BEGIN DATA BELOW
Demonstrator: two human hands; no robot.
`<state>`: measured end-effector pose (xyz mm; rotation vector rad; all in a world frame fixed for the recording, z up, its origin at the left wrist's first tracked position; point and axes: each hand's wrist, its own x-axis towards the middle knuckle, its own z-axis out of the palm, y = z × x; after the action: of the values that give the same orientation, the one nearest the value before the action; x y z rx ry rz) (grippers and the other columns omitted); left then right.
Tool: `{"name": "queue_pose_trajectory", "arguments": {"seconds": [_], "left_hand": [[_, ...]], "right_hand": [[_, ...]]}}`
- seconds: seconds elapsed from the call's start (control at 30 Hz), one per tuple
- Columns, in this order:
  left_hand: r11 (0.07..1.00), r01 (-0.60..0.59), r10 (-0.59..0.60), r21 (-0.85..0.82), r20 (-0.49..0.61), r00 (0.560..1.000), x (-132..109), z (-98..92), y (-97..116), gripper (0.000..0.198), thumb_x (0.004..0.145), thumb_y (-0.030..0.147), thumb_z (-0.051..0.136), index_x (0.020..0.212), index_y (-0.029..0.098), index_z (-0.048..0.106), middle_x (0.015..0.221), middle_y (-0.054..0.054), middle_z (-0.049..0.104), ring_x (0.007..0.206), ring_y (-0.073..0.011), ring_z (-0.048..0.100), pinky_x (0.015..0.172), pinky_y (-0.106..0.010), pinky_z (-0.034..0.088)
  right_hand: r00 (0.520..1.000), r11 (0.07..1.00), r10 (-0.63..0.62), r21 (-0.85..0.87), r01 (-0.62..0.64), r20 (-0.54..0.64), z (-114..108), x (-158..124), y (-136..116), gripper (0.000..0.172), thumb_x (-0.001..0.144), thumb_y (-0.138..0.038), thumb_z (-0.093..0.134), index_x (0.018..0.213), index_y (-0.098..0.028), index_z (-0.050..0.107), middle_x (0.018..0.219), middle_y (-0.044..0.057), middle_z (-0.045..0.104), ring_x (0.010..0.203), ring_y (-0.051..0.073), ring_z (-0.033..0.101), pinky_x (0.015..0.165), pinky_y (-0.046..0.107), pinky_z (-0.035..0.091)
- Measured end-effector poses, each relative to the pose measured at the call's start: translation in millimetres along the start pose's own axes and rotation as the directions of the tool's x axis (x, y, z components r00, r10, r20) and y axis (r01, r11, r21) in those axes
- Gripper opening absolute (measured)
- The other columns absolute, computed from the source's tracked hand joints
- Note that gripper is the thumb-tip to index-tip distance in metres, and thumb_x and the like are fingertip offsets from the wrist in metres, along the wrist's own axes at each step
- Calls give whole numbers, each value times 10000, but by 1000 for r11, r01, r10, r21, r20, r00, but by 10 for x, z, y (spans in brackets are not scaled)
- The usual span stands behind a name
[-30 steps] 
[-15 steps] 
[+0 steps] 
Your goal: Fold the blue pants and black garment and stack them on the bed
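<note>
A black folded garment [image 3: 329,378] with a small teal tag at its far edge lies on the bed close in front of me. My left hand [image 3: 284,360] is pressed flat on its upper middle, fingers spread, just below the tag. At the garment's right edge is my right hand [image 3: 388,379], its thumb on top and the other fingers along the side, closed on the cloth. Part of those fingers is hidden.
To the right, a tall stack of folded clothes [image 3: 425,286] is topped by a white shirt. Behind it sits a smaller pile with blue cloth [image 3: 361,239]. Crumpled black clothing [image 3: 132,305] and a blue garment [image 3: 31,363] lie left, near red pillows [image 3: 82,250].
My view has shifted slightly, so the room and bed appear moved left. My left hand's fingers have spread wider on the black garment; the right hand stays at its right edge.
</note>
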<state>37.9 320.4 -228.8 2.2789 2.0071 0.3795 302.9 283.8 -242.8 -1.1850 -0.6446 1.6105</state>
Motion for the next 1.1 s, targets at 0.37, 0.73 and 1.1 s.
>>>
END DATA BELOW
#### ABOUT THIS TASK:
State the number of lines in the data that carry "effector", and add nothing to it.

#### RESPONSE BOX:
2